■ What is needed: A single number is the answer: the count of lines in these records with "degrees" in them.
━━━━━ Recorded data
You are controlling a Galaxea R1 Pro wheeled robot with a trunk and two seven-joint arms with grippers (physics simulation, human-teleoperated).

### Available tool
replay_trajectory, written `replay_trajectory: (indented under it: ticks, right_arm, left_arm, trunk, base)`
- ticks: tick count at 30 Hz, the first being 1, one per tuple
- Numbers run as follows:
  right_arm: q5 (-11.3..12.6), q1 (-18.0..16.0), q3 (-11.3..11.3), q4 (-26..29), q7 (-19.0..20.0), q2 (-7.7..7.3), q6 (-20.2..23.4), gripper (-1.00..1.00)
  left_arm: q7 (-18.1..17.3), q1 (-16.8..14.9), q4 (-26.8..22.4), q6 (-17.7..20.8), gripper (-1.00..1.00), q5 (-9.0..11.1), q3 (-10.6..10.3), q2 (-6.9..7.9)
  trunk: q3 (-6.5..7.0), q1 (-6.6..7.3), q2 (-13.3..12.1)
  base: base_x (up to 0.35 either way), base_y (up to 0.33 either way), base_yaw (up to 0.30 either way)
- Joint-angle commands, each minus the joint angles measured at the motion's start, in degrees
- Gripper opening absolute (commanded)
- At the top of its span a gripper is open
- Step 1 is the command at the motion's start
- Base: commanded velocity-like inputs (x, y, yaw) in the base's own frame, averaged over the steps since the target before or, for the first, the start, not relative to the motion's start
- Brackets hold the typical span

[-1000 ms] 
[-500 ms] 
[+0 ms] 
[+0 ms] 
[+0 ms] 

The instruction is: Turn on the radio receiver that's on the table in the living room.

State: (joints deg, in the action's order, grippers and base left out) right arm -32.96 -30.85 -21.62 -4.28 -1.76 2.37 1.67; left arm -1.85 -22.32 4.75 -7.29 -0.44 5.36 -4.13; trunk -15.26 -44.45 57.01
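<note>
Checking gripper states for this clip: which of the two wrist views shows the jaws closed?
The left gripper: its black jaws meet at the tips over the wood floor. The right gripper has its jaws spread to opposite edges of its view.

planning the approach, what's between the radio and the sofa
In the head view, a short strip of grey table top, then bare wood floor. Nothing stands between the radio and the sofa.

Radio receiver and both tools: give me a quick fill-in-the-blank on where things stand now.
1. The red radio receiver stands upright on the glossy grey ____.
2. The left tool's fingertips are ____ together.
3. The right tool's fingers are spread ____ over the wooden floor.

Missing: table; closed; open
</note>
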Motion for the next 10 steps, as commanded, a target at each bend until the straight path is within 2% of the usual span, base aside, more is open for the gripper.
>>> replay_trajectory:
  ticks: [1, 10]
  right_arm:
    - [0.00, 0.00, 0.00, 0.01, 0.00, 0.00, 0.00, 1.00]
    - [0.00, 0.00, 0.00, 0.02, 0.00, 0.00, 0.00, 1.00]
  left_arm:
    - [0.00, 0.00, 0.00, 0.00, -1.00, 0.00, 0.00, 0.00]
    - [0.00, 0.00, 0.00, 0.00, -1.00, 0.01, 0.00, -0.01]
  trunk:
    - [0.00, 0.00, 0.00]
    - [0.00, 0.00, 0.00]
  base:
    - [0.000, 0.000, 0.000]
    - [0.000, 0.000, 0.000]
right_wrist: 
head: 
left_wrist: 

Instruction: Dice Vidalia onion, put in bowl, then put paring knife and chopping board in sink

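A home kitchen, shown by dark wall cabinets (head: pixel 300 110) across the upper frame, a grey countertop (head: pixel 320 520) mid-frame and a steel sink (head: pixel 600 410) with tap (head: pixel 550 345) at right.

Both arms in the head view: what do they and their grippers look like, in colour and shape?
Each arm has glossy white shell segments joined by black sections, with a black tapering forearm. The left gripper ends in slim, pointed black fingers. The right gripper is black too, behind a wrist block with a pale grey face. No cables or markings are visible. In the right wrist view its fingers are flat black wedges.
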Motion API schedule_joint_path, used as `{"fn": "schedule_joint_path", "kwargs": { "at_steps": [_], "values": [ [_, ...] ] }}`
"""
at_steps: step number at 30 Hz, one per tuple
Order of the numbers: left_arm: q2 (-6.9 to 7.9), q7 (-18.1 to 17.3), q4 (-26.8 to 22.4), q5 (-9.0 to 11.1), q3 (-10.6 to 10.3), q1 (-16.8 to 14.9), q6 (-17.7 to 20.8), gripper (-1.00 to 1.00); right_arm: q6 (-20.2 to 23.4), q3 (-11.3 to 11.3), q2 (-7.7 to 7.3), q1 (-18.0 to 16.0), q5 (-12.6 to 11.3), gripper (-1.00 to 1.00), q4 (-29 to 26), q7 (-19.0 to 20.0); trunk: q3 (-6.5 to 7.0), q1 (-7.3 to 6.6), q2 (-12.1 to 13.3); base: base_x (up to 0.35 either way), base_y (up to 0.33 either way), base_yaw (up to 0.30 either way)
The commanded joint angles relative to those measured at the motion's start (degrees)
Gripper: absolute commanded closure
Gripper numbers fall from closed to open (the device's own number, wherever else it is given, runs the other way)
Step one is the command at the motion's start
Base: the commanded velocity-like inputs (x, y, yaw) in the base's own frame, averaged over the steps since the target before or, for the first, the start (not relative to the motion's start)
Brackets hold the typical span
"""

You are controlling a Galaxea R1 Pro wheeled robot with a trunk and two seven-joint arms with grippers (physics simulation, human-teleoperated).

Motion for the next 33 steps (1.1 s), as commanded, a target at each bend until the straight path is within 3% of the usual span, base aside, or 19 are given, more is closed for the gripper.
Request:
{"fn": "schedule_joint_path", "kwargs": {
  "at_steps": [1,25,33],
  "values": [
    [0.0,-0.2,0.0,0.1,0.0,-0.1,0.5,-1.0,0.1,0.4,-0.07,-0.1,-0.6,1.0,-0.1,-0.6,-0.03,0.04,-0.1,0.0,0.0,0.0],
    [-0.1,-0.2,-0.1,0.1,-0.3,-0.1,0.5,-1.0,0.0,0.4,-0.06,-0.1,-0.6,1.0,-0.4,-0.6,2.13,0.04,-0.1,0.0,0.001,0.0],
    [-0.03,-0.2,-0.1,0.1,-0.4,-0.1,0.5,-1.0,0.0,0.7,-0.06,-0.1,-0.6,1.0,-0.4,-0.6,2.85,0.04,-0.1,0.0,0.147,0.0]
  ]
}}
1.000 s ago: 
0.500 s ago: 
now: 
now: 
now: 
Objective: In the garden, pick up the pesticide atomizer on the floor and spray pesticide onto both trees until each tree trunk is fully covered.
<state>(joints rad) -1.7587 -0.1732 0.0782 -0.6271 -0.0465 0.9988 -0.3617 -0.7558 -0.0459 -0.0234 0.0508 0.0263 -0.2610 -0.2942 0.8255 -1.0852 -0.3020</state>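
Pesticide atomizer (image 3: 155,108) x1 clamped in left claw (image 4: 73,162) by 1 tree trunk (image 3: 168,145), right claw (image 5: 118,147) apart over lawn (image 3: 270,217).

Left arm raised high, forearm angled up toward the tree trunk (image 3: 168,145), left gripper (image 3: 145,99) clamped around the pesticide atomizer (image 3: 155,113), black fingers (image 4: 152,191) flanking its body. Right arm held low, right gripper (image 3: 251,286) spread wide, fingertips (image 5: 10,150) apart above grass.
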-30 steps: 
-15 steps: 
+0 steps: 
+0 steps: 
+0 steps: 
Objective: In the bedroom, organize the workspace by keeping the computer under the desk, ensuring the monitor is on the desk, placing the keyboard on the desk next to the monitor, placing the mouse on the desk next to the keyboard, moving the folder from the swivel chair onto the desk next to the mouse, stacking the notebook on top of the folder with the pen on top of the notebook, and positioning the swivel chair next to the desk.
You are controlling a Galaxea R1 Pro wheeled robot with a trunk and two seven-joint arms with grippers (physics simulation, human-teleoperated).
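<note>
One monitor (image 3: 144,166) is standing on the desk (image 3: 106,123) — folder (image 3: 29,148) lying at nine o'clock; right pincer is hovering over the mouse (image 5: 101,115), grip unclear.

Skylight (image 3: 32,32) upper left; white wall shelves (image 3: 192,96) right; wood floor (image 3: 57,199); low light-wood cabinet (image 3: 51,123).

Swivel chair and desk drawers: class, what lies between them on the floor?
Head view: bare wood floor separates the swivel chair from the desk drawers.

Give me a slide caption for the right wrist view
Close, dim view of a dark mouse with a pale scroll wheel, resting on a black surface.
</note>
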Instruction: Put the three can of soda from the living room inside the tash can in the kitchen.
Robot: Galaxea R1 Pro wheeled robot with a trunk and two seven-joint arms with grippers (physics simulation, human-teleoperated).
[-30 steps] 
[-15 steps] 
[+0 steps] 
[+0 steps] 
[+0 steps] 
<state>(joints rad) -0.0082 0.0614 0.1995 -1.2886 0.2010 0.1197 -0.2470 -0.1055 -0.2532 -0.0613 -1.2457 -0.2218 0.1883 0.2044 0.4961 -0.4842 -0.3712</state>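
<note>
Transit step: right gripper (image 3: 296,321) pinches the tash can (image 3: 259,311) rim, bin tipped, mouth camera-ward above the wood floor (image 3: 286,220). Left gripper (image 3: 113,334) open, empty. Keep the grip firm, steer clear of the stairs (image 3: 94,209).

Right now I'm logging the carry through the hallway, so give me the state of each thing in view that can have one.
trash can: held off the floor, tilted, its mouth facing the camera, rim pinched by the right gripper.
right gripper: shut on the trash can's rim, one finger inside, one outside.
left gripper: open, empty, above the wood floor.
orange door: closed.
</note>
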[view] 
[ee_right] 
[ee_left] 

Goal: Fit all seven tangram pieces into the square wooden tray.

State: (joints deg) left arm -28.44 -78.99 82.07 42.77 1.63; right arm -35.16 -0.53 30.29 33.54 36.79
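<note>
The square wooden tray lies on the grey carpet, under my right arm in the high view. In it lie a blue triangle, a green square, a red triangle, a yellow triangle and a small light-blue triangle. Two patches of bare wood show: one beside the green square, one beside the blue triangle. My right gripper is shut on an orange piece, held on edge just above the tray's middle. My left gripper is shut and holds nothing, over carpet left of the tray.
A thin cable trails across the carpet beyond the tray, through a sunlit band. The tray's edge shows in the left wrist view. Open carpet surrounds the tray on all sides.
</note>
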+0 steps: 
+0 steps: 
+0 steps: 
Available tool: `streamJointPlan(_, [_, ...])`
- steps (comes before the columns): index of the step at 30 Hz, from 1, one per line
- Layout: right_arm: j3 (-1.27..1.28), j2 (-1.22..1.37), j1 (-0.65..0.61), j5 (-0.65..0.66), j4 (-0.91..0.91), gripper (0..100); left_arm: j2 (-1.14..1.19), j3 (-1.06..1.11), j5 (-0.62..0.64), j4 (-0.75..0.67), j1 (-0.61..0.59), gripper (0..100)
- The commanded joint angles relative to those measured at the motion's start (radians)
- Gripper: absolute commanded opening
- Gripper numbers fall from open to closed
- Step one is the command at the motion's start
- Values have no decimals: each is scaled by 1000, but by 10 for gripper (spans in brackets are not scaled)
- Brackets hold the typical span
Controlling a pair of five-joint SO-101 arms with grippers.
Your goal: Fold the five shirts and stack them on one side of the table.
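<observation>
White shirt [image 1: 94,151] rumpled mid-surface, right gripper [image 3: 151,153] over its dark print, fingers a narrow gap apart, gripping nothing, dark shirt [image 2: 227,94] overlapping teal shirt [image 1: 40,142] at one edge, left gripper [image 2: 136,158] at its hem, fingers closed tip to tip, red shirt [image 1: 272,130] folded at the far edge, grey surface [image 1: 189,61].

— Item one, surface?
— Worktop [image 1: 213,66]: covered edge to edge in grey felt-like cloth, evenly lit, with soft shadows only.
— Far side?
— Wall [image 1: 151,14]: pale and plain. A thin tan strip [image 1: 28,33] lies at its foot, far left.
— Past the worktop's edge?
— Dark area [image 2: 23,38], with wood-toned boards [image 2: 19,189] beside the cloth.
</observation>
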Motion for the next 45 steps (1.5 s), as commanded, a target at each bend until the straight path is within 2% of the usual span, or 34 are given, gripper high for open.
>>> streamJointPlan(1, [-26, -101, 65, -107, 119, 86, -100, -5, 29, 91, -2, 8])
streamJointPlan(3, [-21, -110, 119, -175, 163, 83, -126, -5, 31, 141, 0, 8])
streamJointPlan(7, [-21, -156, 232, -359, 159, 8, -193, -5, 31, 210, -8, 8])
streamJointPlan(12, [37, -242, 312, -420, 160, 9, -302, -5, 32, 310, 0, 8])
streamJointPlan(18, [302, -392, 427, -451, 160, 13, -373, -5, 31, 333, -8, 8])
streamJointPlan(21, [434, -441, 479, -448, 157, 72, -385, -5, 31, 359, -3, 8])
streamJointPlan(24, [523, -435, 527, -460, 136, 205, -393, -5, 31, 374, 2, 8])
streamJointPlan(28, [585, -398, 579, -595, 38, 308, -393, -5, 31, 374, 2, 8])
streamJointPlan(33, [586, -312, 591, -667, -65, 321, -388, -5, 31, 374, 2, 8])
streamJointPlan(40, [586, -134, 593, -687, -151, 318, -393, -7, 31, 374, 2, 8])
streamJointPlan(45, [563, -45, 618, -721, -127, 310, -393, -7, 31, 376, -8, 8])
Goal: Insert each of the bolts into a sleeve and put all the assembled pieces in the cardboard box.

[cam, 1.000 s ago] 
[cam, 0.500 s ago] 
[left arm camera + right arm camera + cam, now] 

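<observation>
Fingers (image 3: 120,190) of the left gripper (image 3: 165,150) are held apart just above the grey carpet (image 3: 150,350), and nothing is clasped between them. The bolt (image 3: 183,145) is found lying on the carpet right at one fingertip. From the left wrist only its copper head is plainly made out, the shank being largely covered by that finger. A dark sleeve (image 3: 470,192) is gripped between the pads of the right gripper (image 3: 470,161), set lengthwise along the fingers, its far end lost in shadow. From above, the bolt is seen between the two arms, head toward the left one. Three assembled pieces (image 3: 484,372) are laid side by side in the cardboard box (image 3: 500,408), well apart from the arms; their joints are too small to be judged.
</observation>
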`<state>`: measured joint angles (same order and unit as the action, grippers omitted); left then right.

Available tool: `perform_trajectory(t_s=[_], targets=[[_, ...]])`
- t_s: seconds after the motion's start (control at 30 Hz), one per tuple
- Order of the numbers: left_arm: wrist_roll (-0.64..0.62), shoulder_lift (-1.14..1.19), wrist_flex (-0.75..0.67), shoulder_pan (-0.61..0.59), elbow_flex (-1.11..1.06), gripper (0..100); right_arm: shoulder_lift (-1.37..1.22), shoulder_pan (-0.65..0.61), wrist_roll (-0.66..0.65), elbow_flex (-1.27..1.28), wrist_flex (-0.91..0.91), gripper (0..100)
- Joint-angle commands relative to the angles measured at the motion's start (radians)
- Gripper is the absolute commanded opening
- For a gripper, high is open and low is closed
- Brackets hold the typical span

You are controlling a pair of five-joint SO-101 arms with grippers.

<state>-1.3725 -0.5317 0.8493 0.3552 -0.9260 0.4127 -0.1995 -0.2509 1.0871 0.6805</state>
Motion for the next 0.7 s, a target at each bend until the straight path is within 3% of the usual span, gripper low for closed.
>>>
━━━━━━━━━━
■ Answer for this exercise: 2